• _TASK ITEM_: From the records below, extract only the lines running from the line with "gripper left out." to the line with "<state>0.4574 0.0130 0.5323", both lines included, reproducing them exactly.

Excerpts from a dataset
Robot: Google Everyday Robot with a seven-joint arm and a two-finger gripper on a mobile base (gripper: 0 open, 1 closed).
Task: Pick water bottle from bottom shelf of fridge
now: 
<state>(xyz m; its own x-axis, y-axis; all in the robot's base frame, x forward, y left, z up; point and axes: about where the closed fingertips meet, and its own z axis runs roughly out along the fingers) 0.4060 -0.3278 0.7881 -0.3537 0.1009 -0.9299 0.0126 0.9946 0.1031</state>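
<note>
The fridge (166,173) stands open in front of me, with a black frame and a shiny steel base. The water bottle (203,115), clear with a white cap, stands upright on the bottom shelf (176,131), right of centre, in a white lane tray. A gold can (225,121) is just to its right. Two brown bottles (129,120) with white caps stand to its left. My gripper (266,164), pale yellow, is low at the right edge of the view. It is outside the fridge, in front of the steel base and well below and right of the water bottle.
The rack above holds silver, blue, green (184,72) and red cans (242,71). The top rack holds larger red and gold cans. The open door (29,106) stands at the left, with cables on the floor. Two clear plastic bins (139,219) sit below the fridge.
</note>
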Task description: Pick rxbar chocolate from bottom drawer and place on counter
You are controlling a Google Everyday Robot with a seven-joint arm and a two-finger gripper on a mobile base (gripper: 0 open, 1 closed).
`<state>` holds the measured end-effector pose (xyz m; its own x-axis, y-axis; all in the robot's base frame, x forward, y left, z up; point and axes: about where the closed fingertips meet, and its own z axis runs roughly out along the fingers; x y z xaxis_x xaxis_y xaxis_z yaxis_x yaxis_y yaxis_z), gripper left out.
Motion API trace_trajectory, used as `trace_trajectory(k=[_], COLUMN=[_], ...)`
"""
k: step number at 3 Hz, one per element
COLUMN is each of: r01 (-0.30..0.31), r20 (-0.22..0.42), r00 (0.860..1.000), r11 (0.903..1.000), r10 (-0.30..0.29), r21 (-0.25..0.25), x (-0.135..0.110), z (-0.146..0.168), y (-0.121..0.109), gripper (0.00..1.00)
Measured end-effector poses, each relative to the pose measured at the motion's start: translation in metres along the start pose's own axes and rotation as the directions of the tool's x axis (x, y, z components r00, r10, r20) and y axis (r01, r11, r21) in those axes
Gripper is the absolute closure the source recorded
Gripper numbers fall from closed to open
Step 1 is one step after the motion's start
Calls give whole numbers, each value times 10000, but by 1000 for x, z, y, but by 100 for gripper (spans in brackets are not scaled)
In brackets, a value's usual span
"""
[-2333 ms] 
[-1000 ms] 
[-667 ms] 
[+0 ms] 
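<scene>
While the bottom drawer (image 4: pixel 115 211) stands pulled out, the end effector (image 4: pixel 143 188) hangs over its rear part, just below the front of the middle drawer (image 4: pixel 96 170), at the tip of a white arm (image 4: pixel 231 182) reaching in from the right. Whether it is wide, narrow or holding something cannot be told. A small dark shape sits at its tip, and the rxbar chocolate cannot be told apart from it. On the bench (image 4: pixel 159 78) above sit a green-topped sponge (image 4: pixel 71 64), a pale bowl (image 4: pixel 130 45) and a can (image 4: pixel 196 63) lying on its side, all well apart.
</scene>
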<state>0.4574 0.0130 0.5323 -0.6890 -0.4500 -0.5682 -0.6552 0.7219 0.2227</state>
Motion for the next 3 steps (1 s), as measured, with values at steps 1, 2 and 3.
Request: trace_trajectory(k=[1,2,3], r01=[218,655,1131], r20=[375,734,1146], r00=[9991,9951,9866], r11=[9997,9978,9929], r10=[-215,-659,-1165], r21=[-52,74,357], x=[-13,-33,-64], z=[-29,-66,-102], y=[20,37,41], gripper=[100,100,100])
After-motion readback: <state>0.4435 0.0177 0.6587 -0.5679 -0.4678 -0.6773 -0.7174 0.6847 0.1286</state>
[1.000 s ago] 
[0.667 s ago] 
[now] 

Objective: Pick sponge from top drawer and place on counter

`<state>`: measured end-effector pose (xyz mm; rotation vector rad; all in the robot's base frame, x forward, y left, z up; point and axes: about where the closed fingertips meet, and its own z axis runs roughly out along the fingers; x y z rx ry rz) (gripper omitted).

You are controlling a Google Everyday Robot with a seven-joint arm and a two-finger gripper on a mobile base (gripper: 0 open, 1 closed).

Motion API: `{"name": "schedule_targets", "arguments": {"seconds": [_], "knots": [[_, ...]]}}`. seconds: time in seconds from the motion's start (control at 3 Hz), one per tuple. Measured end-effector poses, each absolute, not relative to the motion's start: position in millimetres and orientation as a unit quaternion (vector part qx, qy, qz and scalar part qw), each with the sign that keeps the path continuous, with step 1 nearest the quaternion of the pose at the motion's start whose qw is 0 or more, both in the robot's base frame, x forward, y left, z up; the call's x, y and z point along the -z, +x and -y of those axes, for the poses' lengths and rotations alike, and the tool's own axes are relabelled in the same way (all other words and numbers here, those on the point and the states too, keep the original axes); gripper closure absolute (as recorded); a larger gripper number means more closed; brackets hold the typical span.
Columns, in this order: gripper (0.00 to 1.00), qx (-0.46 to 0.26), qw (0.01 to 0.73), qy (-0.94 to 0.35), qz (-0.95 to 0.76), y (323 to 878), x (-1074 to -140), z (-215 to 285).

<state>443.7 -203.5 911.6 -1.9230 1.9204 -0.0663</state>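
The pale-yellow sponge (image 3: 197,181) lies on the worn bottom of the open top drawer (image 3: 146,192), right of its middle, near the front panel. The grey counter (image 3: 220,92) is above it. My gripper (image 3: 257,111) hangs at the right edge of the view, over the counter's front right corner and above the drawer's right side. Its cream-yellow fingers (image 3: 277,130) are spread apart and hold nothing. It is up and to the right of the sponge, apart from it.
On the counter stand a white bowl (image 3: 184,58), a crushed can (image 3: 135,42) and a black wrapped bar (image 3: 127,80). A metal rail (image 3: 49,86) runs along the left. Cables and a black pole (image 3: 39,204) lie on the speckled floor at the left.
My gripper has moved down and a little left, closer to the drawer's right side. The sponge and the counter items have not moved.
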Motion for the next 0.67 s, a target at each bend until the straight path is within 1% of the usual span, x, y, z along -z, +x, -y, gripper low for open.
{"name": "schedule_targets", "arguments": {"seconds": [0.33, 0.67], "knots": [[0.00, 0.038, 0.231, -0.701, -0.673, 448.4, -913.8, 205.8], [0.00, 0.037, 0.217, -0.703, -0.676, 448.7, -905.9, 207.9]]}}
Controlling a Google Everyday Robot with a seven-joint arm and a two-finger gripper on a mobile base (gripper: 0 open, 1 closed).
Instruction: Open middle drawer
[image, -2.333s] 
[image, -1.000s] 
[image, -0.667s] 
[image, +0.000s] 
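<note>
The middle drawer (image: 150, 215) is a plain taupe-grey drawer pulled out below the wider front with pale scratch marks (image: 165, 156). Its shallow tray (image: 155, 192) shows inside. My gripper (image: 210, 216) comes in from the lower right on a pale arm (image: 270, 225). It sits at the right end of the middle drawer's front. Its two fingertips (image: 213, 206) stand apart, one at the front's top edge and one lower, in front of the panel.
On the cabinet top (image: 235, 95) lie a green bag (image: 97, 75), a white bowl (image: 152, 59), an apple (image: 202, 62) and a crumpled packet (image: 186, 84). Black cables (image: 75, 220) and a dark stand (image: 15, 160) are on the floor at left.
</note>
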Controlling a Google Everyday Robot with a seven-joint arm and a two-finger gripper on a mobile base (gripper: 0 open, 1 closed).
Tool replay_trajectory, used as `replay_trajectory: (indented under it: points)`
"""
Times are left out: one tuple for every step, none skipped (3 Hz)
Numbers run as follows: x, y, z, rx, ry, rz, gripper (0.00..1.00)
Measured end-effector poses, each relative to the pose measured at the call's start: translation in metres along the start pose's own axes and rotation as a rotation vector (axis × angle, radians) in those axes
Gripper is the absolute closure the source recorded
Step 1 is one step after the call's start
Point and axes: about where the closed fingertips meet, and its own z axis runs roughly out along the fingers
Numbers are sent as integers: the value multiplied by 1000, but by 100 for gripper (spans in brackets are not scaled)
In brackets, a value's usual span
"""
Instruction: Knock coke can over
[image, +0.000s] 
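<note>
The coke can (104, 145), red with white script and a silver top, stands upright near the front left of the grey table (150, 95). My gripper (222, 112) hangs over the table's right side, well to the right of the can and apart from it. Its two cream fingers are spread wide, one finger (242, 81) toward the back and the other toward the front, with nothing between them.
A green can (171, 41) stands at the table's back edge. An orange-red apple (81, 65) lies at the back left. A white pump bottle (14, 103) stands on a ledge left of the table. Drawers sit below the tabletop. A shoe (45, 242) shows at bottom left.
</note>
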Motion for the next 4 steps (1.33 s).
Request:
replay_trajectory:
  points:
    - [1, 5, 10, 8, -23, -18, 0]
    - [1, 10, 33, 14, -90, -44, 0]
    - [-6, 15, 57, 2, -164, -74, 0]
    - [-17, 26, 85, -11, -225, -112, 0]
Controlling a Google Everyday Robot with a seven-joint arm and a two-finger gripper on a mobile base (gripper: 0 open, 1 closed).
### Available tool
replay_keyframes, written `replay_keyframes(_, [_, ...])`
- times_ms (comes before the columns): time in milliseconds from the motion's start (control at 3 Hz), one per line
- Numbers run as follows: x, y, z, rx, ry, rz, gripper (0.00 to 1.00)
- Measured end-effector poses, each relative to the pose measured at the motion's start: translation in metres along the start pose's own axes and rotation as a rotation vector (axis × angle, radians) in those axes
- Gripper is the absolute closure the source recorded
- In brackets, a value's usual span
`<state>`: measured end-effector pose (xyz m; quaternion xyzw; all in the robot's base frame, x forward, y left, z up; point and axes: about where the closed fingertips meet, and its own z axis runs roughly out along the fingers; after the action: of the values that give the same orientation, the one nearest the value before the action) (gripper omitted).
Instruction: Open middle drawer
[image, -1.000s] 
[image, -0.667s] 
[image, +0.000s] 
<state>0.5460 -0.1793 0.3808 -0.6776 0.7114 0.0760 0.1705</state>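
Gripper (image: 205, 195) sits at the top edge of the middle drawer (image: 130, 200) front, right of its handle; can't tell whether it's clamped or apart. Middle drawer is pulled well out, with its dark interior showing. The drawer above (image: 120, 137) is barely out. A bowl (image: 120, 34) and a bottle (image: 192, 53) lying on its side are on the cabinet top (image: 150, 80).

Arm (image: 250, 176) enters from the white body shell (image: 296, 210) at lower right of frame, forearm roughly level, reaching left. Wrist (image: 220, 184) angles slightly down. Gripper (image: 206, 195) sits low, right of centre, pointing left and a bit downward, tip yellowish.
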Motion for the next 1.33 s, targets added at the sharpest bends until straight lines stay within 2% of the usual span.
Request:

• _SOLUTION_:
`<state>` holds the measured end-effector pose (xyz m; its own x-axis, y-axis; all in the robot's base frame, x forward, y left, z up; point and axes: about where the closed fingertips meet, and its own z axis runs roughly out along the fingers; x y z xaxis_x xaxis_y xaxis_z yaxis_x yaxis_y yaxis_z), gripper left out.
Motion API trace_trajectory, used as `trace_trajectory(k=[_], COLUMN=[_], ...)`
"""
k: step number at 3 Hz, one per element
COLUMN is each of: r01 (-0.30..0.31), r20 (-0.22..0.42), r00 (0.860..1.000), r11 (0.903..1.000), r10 (-0.30..0.29), r21 (-0.25..0.25), x (-0.135..0.110), z (-0.146..0.168), y (-0.121..0.109), gripper (0.00..1.00)
Measured end-effector poses, each relative to the pose measured at the motion's start: translation in metres along the start pose's own axes and rotation as the directions of the tool's x axis (x, y, z components r00, r10, r20) and y axis (r01, r11, r21) in those axes
Gripper is the absolute closure the source recorded
Gripper numbers fall from closed to open
Step 1 is one step after the motion's start
Calls give whole numbers, each value times 10000, but by 1000 for x, z, y, but by 100 for gripper (spans in brackets are not scaled)
In brackets, a value's usual span
"""
[-2333 ms] 
[-1000 ms] 
[-667 ms] 
[+0 ms] 
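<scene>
While the bottom drawer (image 4: pixel 115 211) stands pulled out, the end effector (image 4: pixel 143 188) hangs over its rear part, just below the front of the middle drawer (image 4: pixel 96 170), at the tip of a white arm (image 4: pixel 231 182) reaching in from the right. Whether it is wide, narrow or holding something cannot be told. A small dark shape sits at its tip, and the rxbar chocolate cannot be told apart from it. On the bench (image 4: pixel 159 78) above sit a green-topped sponge (image 4: pixel 71 64), a pale bowl (image 4: pixel 130 45) and a can (image 4: pixel 196 63) lying on its side, all well apart.
</scene>
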<state>0.4574 0.0130 0.5323 -0.6890 -0.4500 -0.5682 -0.6552 0.7219 0.2227</state>

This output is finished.